The Right to Try Pathway Was Built for Different Patients

The executive order commits $50 million to ibogaine research and instructs the FDA to prioritize psychedelics holding Breakthrough Therapy designation, which is the right idea executed in a way I find troubling. The order also expands access through the Right to Try Act, a pathway designed for terminally ill patients who have exhausted approved treatments and want to try experimental therapies outside clinical trials. Using that mechanism for psychedelic therapy treats a population with serious but treatable mental illness as if they were dying, and it shifts patients out of the structured environments where we actually learn whether dosing protocols, therapy frameworks, and safety monitoring are working.

This administration has shown a recurring pattern of treating unproven compounds as ordinary consumer goods rather than medications, with the Secretary applying a similar approach to peptides and arguing that individual freedom matters more than safety and efficacy. There is real-world data on the safety of most psychedelics in recreational and ceremonial settings, and that data is genuinely useful. What it does not tell us is which dosing regimens, which patient populations, and which therapy structures produce reliable clinical benefit, and which produce harm.

The HIV/AIDS Activist Model Showed How to Do This Right

The argument that regulatory rigor and patient access are in tension is one I have heard for most of my career, and the historical record does not support it. The HIV/AIDS treatment activists of the late 1980s and 1990s, organizations like Treatment Action Group, understood that access and evidence were not opposing forces. They pushed the FDA to modernize trial designs, accelerate enrollment, and mobilize regulatory staff in ways that produced faster access to medical interventions that actually worked. Operation Warp Speed, whatever its political baggage, applied a version of the same lesson to Covid vaccines, compressing development timelines without abandoning the trials that told us whether the vaccines were safe and effective.

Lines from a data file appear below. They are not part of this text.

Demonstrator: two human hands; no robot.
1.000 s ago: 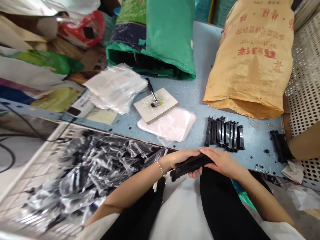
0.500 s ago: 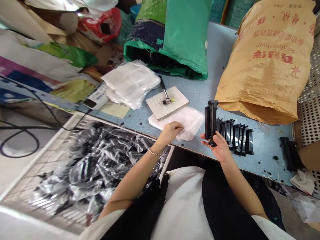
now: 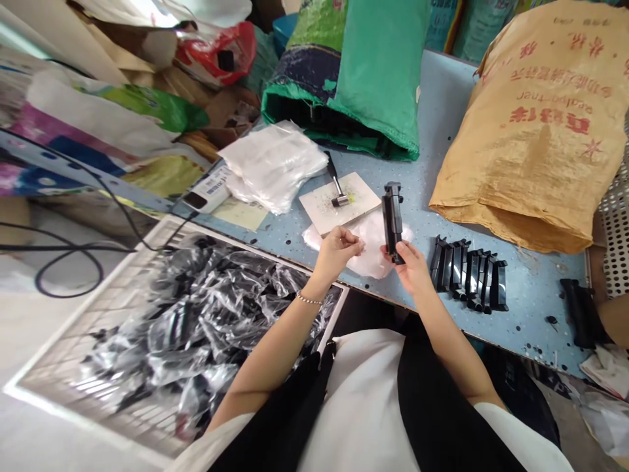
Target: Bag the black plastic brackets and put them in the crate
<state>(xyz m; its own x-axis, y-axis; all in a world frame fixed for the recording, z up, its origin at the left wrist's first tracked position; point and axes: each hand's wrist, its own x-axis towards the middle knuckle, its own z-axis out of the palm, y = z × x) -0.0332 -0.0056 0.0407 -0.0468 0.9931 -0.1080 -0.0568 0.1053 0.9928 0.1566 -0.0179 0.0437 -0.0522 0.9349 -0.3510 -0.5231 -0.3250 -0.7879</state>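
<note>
Upright in my right hand [image 3: 411,267] is a black plastic part [image 3: 392,219], long and narrow, with small tabs at its upper end. My left hand [image 3: 339,252] is pinched at the edge of a clear plastic bag [image 3: 376,259], which lies on the table in a thin pile. Just behind that pile a hammer [image 3: 340,190] rests on a pale square slab [image 3: 319,213]. To the right, several similar black parts [image 3: 472,272] lie side by side in a row.
A white crate [image 3: 63,410] of bagged black parts stands below the table at left. A second stack of clear bags [image 3: 275,164] lies near a power strip [image 3: 206,193]. An open green sack [image 3: 378,85] and a tan sack [image 3: 535,144] occupy the back of the blue table [image 3: 531,321].
My right hand has brought the black part leftward, closer to my left hand and over the bag pile. My left fingers stay pinched at the bag edge. The view has shifted slightly.
</note>
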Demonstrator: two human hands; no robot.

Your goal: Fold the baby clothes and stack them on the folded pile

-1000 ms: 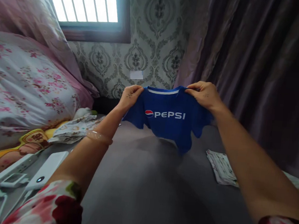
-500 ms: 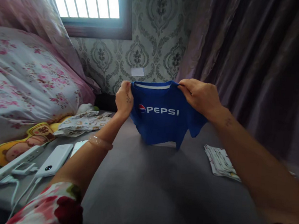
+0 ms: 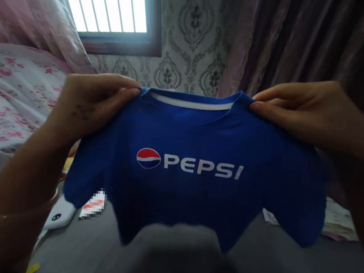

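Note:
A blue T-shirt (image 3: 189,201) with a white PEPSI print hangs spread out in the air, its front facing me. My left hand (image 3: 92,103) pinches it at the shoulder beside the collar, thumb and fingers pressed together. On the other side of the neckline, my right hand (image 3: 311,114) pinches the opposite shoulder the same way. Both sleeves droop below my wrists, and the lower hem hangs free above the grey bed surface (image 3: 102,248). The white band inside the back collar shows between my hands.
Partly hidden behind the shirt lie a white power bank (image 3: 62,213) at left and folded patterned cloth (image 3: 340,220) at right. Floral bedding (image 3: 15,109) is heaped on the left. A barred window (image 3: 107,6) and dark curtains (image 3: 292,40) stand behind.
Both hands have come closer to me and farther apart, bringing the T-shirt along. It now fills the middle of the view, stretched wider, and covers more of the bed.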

That is the model psychedelic therapy needs. The MDMA-assisted psychotherapy trial for PTSD published in Nature Medicine, despite its methodological critiques, demonstrates what serious research on these compounds can look like, and the field needs many more studies of that quality across a range of indications, dose schedules, and therapeutic frameworks. Bypassing the FDA in the name of urgency will give us a generation of patients who took psychedelics without learning whether the protocols they followed were the ones most likely to help them.

The promise of psychedelic medicine is that it could fundamentally change how we treat conditions that have resisted treatment for decades. Squandering that promise by skipping the work that turns a promising compound into a reliable therapy would be a public health failure measured in patients who took something hoping it would work and never found out whether it did.